Direct pulp capping on maxillary first molar teeth with mineral trioxide aggregate (MTA), overlaid with light-cured composite resin, was performed on nineteen 3-month-old mice. For control teeth, the composite resin was placed in direct contact with the pulp. Animals were killed at 3 days, 1 week, 2 weeks, 5 weeks and 11 weeks postoperatively. Extracted dental tissues were subsequently analysed by haematoxylin and eosin staining, immunohistochemistry for dentine sialophosphoprotein (DSPP) expression, scanning electronic microscopy and X-ray analysis to determine both pulpal response and dentine bridge formation.
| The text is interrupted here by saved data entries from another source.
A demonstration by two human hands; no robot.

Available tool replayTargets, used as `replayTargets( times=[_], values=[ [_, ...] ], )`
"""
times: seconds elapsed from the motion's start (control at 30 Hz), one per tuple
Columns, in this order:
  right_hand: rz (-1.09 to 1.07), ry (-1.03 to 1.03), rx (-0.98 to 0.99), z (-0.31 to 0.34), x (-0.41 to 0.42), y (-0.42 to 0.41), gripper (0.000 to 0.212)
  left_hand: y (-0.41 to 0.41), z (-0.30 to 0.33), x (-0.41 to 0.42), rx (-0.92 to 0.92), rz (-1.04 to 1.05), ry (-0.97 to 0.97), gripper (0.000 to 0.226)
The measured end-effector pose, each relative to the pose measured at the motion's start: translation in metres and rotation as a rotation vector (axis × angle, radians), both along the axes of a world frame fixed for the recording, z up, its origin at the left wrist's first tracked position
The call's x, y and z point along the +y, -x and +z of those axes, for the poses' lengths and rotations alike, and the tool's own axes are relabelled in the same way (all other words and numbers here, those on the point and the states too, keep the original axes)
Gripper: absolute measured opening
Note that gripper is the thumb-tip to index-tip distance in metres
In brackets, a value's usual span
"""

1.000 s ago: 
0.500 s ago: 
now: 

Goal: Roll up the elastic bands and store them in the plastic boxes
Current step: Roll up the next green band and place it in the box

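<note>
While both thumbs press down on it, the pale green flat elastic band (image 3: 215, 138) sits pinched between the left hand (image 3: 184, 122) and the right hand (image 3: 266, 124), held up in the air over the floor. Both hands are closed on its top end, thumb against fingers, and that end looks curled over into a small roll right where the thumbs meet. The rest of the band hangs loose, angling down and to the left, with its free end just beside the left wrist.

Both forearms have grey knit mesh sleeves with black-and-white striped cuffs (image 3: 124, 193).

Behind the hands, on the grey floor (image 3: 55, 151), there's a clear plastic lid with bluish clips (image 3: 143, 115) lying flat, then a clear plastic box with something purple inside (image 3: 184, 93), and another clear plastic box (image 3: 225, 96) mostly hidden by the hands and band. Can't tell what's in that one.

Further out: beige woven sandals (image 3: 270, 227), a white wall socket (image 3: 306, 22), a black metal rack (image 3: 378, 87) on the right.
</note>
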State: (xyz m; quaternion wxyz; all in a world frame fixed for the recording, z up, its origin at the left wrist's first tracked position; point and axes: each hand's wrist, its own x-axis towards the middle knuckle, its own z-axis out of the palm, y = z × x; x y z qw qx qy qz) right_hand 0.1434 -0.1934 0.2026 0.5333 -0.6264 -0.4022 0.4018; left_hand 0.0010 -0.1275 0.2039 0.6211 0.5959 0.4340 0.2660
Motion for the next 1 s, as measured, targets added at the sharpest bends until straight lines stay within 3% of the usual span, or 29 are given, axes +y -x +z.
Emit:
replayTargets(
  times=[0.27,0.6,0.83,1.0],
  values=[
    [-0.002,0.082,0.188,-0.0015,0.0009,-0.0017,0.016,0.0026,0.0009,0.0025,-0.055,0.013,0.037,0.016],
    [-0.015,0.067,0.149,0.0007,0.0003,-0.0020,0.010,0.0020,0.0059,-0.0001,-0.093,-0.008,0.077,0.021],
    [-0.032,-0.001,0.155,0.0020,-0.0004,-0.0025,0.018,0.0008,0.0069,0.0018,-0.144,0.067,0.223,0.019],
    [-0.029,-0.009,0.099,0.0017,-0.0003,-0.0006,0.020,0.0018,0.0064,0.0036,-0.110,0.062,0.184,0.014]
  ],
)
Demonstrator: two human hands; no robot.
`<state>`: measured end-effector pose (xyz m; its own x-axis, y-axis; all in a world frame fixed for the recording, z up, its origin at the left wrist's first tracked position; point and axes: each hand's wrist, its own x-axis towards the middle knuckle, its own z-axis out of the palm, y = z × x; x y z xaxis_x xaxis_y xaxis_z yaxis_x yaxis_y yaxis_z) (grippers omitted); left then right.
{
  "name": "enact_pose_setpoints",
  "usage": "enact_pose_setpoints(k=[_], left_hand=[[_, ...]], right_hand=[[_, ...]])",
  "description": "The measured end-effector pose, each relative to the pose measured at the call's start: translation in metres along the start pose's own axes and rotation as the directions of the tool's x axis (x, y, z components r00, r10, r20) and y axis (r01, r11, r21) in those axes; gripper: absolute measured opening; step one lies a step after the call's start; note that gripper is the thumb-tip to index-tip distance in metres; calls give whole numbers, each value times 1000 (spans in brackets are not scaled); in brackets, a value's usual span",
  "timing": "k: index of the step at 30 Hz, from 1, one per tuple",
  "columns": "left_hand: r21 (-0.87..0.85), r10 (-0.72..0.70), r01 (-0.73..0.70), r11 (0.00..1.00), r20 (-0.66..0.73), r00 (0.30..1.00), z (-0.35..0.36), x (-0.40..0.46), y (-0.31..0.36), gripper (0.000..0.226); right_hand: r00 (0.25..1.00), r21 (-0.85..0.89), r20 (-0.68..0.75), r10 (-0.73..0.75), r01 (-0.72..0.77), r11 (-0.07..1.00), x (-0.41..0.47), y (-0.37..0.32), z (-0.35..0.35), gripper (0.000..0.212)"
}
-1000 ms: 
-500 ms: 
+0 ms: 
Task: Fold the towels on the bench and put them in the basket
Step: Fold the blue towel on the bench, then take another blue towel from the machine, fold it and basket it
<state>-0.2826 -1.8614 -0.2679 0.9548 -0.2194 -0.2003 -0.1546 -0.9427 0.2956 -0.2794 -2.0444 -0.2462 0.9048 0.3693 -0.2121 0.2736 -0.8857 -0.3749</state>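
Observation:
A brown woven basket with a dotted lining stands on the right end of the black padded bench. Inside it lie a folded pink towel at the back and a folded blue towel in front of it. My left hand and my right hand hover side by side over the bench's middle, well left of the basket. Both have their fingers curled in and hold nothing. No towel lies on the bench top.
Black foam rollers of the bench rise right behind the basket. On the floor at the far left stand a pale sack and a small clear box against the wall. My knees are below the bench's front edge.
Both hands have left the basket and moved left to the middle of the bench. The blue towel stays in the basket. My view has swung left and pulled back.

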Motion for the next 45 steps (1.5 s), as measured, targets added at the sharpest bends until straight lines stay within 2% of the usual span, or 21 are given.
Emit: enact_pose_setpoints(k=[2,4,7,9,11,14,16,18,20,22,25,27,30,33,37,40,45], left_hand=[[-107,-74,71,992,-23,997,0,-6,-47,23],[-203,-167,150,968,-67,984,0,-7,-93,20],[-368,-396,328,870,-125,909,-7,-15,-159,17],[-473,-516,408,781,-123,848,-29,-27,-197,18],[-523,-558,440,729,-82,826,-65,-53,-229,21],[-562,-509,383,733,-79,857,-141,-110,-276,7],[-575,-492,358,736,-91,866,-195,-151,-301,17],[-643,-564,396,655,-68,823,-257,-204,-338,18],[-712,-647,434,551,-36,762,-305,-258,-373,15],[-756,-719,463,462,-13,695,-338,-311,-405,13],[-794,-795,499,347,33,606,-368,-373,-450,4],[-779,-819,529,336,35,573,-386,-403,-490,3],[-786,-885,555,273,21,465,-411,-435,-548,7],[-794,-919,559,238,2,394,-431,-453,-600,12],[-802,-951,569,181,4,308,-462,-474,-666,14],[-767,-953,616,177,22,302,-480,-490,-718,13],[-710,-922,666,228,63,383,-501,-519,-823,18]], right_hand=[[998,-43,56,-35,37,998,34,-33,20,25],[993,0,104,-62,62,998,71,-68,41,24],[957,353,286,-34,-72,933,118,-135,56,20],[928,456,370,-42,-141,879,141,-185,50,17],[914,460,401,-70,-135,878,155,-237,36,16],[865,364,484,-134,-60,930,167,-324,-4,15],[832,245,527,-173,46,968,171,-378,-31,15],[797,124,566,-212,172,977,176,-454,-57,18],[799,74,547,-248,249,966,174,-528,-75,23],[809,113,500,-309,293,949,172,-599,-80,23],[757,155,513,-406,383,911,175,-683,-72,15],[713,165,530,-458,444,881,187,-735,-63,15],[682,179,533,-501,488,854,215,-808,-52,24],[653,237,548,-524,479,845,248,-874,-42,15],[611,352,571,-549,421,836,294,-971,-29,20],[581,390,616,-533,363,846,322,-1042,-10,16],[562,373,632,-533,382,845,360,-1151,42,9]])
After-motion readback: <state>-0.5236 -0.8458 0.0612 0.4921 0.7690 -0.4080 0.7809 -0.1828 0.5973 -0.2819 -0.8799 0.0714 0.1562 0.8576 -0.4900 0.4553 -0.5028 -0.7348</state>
Of the 19 mice initially used, 16 were subsequently studied. Histological analyses of pulps directly exposed to MTA for up to 2 weeks demonstrated a distinct structural change in the extracellular matrix. By weeks 5 and 11, a dentine bridge was present in all MTA-treated specimens in which DSPP immunoreactivity was clearly apparent. Scanning electronic microscopy and X-ray analysis enabled confirmation of calcification of the dentine bridge, and demonstrated that it had a globular surface morphology as opposed to the tubular appearance associated with orthodentine.
This is the first description of the utilization of a murine model for study of in vivo pulpal repair. This approach provides a novel opportunity to enable the use of genetically modified animals to explore cellular and molecular processes during reparative events.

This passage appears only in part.